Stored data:
§ §

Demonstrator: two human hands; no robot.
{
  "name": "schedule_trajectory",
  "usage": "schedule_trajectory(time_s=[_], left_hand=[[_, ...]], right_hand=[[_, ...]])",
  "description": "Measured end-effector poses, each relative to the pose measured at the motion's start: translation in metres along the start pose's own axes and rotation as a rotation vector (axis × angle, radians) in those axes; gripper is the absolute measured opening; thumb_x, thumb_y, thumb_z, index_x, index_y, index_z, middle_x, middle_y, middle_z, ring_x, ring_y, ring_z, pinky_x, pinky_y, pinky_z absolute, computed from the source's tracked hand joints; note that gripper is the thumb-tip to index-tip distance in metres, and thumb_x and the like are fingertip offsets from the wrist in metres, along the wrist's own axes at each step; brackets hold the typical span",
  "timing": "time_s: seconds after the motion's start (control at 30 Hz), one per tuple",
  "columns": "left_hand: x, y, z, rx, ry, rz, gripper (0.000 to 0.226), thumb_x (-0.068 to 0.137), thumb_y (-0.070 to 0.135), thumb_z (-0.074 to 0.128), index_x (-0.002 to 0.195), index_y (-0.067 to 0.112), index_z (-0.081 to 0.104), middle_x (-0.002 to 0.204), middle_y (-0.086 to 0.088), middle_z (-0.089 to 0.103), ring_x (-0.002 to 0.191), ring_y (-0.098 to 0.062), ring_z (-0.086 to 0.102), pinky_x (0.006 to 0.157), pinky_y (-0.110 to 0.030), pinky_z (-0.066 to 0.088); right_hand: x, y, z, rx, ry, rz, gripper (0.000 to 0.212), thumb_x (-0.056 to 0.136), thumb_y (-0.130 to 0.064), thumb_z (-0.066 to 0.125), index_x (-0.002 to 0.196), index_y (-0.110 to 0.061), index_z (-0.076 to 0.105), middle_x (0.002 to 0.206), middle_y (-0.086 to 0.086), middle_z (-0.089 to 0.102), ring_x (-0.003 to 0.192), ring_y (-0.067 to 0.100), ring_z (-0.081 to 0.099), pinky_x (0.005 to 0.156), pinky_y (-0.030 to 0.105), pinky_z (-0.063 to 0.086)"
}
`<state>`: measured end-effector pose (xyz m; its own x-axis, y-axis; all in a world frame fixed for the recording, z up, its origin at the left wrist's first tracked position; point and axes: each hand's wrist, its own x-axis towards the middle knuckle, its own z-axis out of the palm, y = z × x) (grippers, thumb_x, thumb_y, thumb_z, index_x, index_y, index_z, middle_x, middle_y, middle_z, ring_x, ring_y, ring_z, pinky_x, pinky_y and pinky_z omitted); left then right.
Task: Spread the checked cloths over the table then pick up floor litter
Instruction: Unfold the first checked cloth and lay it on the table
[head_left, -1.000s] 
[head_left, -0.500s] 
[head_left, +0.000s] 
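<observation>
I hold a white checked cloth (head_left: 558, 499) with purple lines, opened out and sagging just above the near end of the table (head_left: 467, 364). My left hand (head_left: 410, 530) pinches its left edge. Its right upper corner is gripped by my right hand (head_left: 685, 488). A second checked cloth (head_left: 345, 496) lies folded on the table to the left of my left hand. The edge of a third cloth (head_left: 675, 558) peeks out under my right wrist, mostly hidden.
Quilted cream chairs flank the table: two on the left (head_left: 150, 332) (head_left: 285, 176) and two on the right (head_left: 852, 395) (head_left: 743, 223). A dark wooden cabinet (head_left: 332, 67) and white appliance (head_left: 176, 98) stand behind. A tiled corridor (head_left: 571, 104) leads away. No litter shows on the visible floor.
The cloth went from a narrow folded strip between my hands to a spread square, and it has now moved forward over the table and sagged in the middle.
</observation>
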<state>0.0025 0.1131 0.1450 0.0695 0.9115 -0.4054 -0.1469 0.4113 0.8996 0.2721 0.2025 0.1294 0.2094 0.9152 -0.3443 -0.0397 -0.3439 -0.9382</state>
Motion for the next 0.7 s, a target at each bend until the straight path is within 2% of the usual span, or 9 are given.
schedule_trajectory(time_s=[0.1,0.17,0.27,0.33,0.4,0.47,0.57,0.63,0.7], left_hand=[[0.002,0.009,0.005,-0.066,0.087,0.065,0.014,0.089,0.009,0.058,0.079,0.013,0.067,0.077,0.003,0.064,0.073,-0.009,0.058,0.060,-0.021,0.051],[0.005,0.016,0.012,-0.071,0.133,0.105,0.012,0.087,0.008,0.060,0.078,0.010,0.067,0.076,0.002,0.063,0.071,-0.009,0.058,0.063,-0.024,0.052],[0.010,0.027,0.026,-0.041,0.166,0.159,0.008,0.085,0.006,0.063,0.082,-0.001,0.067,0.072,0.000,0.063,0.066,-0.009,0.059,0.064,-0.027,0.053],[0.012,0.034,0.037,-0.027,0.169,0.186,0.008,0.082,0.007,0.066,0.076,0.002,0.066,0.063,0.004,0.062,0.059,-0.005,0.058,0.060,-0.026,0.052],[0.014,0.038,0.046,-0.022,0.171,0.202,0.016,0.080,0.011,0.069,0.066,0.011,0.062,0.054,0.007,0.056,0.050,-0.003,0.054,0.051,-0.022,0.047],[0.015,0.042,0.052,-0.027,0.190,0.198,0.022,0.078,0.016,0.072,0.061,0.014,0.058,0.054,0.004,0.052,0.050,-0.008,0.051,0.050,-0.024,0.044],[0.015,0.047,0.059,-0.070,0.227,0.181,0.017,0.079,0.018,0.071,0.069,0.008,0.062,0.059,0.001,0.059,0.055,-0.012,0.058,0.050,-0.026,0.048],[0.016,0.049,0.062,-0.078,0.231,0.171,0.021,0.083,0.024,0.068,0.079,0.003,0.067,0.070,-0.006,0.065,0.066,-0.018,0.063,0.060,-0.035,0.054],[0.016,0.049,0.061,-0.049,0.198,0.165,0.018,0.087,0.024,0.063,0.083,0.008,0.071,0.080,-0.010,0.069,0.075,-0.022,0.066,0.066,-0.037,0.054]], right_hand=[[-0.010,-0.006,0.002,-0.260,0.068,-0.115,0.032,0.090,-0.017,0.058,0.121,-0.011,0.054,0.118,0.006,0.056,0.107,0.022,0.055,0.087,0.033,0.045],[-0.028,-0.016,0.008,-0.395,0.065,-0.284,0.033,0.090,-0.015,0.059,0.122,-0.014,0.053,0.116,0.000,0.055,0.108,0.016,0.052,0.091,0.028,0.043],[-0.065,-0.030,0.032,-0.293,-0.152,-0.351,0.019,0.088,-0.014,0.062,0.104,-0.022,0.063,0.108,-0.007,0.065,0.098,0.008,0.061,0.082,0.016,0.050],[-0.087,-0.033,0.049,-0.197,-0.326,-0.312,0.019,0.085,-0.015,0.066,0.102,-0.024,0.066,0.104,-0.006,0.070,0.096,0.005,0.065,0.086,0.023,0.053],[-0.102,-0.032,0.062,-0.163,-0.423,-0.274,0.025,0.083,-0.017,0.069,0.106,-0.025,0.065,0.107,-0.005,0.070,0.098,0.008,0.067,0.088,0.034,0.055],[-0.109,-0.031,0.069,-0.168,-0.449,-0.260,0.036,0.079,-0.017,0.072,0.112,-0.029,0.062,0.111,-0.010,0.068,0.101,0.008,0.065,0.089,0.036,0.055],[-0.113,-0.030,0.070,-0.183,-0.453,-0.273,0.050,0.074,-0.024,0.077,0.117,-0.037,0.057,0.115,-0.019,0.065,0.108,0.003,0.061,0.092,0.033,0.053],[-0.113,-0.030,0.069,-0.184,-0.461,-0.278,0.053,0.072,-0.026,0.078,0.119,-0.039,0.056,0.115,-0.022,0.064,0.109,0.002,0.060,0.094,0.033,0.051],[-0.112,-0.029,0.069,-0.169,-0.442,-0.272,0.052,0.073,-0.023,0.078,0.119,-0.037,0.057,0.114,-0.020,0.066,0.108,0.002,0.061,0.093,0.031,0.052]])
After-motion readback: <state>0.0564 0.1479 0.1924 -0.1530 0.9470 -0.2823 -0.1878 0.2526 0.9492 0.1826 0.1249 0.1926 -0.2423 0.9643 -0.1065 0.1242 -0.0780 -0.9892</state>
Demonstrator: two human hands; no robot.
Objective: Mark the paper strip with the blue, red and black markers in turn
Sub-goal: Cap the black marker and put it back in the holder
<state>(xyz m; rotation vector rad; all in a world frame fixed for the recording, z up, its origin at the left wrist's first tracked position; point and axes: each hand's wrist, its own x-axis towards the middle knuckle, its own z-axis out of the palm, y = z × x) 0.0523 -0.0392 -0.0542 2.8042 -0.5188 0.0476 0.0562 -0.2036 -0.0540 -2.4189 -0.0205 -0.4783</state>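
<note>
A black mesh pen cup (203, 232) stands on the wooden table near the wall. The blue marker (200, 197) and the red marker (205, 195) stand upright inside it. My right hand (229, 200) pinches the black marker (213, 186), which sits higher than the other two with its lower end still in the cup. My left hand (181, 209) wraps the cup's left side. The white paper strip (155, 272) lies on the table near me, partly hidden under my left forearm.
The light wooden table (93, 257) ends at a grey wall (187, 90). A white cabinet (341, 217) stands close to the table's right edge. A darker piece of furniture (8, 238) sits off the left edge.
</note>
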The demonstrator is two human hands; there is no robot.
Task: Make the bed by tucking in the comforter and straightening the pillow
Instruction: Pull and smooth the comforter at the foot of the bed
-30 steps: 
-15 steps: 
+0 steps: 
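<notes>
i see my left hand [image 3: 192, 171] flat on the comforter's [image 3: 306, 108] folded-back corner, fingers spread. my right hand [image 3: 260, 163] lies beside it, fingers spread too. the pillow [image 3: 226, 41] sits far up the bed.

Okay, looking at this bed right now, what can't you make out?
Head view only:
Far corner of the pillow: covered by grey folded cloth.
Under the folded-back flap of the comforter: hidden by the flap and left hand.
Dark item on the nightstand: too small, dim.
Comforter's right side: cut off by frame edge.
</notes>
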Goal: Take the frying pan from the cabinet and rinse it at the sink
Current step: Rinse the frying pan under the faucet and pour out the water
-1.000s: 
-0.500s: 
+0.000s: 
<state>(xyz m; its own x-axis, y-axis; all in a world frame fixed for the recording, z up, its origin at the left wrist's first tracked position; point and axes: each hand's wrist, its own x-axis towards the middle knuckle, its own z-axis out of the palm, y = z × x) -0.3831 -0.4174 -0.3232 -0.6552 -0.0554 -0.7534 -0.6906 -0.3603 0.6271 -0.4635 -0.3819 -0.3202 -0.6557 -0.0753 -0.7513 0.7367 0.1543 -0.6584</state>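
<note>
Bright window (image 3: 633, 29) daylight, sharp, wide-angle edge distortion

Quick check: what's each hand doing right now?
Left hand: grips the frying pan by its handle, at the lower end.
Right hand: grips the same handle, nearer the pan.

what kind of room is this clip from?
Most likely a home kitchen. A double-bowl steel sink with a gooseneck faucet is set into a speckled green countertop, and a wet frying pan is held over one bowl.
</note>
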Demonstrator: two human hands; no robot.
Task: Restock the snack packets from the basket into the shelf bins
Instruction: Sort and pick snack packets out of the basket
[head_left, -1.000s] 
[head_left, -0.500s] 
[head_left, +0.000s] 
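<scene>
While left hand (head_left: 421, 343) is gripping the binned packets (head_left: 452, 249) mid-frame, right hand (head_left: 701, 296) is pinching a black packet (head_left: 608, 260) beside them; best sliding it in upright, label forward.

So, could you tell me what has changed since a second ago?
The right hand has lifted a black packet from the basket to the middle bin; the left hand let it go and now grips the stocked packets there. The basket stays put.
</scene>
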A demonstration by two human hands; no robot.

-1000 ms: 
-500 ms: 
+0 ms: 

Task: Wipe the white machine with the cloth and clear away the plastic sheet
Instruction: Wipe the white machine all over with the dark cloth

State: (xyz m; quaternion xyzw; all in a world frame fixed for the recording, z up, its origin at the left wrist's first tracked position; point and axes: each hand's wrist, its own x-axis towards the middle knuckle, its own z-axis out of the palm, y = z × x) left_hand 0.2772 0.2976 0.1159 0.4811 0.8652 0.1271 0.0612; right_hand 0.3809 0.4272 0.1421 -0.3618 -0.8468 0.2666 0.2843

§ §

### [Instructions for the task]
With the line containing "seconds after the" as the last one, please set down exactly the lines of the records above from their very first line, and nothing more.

### [Task solution]
Demonstrator: two human hands; no robot.
{
  "name": "schedule_trajectory",
  "usage": "schedule_trajectory(time_s=[_], left_hand=[[_, ...]], right_hand=[[_, ...]])",
  "description": "Measured end-effector poses, each relative to the pose measured at the motion's start: translation in metres along the start pose's own axes and rotation as a rotation vector (axis × angle, radians) in those axes; gripper is the absolute measured opening; thumb_x, thumb_y, thumb_z, index_x, index_y, index_z, middle_x, middle_y, middle_z, ring_x, ring_y, ring_z, pinky_x, pinky_y, pinky_z absolute, computed from the source's tracked hand joints; note that gripper is the thumb-tip to index-tip distance in metres, and thumb_x and the like are fingertip offsets from the wrist in metres, along the wrist's own axes at each step; brackets hold the typical span",
  "timing": "time_s: seconds after the motion's start (control at 30 Hz), one per tuple",

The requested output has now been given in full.